> _What this task involves_
The lines from the start of the data through the line containing "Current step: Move" are to be reproduced exactly, both ends included.

> _Data excerpt_

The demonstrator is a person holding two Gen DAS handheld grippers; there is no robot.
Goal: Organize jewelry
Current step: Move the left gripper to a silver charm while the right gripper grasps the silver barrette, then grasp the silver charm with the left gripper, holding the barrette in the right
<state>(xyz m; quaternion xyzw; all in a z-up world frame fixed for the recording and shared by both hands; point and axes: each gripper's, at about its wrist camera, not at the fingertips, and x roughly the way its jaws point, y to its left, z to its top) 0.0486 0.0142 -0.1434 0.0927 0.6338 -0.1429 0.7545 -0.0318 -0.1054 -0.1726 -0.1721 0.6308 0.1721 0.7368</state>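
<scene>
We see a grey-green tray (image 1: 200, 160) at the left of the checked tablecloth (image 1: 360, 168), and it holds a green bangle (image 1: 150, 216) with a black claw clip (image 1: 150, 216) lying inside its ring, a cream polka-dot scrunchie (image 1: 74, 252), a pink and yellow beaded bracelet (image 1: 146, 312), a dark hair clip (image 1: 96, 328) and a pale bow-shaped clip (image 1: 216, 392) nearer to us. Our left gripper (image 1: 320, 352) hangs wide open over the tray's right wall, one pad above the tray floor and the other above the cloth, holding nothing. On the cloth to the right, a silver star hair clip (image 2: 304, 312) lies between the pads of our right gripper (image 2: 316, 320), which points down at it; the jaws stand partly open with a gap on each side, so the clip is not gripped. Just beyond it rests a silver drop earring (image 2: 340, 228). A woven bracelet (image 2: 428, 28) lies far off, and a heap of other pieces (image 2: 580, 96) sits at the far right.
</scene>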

> _Response for this exercise_
The demonstrator is a person holding two Gen DAS handheld grippers; there is no robot.
Goal: Organize jewelry
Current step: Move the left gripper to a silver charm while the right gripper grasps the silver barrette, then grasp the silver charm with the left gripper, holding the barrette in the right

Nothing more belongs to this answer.